(PART 15) UNDER THE BLACKLIGHT:
STORYTELLING WHILE BLACK AND FEMALE:
CONJURING BEAUTIFUL EXPERIMENTS IN
PAST AND FUTURE WORLDS
N(ora). K. Jemisin is a New York Times-bestselling author of speculative fiction short stories and novels, who lives and writes in Brooklyn, NY. In 2018, she became the first author to win three Best Novel Hugos in a row for her Broken Earth trilogy. She has also won a Nebula Award, two Locus Awards, and a number of other honors. She is a member of the Altered Fluid writing group. In addition to writing, she has been a counseling psychologist and educator (specializing in career counseling and student development), a hiker and biker, and a political/feminist/anti-racist blogger. Although she no longer pens the New York Times Book Review science fiction column called “Otherworldly” (which she covered for 3 years), her reviews can still be found online. N. K. Jemisin’s most recent novel The City We Became is the first piece of the Great Cities trilogy where cities can become sentient beings.

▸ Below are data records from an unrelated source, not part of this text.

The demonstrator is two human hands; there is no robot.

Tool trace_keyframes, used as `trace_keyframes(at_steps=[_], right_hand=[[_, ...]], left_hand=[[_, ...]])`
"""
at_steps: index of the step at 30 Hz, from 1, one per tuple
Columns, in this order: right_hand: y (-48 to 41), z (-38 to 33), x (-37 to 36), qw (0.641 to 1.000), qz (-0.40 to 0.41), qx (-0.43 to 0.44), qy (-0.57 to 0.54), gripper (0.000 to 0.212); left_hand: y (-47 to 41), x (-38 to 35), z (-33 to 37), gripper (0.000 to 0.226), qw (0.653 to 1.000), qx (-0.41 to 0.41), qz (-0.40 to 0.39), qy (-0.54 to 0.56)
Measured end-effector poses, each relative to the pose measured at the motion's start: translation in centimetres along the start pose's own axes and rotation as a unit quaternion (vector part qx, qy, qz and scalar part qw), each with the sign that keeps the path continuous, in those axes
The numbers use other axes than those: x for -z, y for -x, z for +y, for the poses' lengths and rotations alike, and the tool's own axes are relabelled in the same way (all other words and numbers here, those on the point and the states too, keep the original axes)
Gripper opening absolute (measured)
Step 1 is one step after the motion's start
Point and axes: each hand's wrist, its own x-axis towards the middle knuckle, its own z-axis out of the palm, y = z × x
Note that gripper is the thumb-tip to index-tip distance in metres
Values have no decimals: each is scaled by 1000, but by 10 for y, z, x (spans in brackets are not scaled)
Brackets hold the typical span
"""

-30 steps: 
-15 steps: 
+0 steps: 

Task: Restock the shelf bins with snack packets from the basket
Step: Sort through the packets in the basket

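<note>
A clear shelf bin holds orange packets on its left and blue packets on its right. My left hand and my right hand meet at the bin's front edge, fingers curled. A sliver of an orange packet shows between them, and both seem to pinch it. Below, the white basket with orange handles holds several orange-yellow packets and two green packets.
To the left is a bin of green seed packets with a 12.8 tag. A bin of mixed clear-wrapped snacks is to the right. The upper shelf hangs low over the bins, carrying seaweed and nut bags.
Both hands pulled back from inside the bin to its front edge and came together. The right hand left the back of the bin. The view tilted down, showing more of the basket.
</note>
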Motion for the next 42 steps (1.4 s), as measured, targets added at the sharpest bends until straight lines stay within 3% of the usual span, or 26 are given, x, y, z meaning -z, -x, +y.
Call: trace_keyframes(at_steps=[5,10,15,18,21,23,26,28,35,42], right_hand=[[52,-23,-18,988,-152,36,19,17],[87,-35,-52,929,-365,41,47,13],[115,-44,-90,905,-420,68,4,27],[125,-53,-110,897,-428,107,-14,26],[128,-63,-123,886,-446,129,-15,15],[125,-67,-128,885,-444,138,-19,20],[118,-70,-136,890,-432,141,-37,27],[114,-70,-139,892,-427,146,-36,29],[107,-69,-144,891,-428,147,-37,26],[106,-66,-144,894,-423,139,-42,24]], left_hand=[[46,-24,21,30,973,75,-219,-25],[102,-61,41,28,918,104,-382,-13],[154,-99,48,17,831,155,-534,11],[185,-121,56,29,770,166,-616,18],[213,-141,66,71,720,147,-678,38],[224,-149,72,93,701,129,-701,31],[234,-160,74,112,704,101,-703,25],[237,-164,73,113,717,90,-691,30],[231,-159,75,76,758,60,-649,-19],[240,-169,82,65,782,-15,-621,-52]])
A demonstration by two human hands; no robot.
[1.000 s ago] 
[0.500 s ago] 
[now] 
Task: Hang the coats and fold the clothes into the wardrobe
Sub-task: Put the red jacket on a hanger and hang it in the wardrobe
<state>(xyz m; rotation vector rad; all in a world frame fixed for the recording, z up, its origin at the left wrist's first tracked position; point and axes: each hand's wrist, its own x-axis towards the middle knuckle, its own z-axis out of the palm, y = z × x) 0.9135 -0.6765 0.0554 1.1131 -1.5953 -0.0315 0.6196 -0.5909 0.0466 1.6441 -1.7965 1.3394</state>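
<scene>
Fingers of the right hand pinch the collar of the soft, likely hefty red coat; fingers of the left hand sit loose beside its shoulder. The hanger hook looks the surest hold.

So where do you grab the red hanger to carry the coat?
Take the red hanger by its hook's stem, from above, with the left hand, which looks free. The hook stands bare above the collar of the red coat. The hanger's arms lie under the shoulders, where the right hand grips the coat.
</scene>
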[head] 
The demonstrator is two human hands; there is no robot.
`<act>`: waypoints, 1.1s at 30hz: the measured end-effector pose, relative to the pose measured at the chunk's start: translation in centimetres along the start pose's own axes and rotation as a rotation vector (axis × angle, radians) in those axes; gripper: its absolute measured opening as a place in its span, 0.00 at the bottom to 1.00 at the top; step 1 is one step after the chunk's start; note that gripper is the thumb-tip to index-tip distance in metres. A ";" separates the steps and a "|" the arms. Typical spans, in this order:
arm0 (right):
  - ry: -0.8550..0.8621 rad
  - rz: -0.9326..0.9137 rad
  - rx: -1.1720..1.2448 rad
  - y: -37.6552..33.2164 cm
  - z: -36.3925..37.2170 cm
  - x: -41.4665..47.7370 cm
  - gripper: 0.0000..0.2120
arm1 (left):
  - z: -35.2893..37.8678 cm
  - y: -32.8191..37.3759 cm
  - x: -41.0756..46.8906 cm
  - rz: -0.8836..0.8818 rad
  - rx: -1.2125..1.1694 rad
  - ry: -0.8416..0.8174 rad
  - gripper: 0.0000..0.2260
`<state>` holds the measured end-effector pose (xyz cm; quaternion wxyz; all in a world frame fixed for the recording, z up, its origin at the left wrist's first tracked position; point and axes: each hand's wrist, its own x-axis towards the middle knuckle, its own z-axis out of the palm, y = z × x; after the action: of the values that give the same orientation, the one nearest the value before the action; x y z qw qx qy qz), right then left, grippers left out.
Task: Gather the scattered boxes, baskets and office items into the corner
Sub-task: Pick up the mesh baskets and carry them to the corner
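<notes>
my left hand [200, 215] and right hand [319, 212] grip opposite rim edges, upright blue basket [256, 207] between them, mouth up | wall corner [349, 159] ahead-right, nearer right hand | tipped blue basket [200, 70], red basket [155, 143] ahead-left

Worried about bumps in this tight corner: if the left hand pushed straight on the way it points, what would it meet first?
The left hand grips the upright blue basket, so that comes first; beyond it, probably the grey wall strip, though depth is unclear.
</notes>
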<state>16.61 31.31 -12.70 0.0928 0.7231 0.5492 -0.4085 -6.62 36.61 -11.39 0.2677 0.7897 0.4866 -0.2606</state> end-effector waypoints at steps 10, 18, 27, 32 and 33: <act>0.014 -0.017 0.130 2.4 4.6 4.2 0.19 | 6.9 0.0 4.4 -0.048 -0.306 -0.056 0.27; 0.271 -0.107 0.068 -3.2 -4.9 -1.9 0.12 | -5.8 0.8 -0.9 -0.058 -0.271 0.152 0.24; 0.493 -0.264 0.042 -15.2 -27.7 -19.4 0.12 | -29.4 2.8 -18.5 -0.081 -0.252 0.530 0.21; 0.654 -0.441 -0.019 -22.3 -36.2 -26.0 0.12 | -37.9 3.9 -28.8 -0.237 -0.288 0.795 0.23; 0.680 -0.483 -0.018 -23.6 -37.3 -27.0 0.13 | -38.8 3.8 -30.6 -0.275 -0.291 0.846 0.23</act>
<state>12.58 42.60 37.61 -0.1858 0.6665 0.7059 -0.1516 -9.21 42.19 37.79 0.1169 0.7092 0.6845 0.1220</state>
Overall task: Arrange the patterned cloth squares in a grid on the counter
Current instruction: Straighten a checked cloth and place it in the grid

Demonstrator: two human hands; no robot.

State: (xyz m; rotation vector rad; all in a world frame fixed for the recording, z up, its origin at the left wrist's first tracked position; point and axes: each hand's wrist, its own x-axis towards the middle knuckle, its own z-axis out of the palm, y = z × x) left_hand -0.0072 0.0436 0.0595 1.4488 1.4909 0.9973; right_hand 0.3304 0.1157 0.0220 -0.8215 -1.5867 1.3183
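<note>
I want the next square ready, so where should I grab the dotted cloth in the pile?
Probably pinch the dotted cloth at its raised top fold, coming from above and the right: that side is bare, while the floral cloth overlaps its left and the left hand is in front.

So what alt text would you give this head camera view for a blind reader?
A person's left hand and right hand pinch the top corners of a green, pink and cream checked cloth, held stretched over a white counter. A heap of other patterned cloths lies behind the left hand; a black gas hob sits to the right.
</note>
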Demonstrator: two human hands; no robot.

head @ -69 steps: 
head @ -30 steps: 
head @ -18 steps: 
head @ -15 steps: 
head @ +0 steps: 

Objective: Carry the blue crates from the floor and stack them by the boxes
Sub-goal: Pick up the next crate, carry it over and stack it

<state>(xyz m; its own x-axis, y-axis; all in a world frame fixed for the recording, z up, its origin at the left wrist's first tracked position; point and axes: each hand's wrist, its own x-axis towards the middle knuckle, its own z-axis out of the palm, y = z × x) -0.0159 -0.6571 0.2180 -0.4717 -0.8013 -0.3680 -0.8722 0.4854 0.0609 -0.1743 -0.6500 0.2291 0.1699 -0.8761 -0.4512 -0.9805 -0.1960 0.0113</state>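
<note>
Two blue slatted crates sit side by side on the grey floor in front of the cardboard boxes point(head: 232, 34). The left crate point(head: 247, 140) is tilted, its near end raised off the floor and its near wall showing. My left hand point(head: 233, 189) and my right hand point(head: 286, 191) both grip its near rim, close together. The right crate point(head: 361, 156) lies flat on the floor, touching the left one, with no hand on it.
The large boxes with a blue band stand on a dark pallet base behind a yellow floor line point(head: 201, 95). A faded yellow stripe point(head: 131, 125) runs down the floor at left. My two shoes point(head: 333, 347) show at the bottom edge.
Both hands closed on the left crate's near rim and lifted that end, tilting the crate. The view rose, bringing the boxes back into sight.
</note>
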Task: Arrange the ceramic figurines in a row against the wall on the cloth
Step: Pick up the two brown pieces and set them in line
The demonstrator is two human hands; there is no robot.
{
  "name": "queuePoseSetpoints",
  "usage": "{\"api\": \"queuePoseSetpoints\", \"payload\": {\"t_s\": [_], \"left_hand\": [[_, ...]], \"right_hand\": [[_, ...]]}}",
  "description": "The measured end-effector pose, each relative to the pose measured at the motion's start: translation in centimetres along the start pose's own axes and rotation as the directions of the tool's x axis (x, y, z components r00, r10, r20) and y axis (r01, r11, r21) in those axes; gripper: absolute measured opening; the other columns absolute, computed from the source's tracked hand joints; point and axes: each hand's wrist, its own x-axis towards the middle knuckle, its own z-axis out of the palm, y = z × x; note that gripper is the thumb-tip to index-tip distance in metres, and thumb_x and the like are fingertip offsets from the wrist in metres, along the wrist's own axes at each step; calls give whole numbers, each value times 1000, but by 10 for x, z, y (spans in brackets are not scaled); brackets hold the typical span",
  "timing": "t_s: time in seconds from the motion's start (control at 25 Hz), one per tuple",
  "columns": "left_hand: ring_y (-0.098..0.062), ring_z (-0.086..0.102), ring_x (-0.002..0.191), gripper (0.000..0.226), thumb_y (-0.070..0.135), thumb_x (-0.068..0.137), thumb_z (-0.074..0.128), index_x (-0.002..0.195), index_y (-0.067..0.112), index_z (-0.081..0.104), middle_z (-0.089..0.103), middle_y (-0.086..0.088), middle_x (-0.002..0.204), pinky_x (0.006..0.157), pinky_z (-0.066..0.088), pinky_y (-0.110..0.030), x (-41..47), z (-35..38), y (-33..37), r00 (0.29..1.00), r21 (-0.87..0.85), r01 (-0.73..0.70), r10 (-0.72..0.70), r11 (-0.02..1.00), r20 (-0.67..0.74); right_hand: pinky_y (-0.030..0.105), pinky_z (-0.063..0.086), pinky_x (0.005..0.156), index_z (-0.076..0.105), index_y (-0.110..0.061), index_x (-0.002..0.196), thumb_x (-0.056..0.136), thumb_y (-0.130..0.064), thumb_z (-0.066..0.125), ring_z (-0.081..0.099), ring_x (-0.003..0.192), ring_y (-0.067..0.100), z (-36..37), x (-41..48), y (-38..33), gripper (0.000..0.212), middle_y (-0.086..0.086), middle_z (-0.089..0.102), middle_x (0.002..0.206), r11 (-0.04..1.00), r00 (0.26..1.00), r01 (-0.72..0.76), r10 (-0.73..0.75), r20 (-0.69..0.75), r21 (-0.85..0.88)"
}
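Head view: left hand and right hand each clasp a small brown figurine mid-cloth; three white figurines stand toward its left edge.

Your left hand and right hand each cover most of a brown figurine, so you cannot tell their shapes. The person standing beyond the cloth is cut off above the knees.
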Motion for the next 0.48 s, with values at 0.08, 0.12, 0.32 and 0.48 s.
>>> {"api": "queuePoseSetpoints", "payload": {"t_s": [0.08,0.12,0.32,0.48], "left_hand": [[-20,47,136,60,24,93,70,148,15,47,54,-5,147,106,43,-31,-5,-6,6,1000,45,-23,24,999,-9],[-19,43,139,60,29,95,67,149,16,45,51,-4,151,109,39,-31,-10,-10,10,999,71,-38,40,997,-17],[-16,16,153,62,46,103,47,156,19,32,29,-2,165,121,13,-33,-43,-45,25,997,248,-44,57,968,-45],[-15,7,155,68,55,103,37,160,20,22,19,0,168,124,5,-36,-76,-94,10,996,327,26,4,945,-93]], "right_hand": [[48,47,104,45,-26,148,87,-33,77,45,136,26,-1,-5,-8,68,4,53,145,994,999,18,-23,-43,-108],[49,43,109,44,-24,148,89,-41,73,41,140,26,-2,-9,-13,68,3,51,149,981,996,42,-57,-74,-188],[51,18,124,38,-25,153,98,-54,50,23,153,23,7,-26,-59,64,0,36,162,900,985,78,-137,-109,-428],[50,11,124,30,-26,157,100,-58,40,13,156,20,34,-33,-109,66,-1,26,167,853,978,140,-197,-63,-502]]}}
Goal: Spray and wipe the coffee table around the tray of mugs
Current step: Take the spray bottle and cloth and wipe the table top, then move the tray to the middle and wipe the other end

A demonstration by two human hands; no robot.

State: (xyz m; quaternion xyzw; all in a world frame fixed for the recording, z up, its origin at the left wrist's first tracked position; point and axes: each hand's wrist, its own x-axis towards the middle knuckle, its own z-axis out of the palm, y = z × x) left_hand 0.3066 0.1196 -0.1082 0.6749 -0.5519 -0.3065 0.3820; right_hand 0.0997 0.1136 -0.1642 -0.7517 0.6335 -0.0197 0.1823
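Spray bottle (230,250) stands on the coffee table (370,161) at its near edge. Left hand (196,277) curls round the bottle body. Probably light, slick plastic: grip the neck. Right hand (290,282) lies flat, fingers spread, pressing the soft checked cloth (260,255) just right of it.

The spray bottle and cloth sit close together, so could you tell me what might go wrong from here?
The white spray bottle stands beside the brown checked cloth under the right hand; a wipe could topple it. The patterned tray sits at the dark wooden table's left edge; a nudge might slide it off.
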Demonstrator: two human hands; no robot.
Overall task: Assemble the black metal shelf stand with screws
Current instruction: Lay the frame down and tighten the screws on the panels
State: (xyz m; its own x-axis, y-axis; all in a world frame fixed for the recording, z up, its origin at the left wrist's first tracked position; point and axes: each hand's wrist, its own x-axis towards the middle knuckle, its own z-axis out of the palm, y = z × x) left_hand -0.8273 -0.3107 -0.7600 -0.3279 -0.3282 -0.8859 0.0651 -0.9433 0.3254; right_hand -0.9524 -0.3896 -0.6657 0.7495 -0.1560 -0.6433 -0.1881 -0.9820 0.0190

Saidiya Hartman received a BA (1984) from Wesleyan University and a PhD (1992) from Yale University. She was a professor in the Department of English and African American Studies at the University of California, Berkeley (1992–2006), prior to joining the faculty of Columbia University, where she is currently a professor in the Department of English and Comparative Literature. She is the former director of the Institute for Research on Gender and Sexuality at Columbia University and was a Whitney Oates Fellow at Princeton University (2002), a Cullman Fellow at the New York Public Library (2016–2017), and a Critical Inquiry Visiting Professor at the University of Chicago (2018). In addition to her books, she has published articles in journals such as South Atlantic Quarterly, Brick, Small Axe, Callaloo, The New Yorker and The Paris Review. In her most recent book Wayward Lives, Beautiful Experiments: Intimate Histories of Social Upheaval, Saidiya Hartman examines the revolution of black intimate life that unfolded in Philadelphia and New York at the beginning of the twentieth century.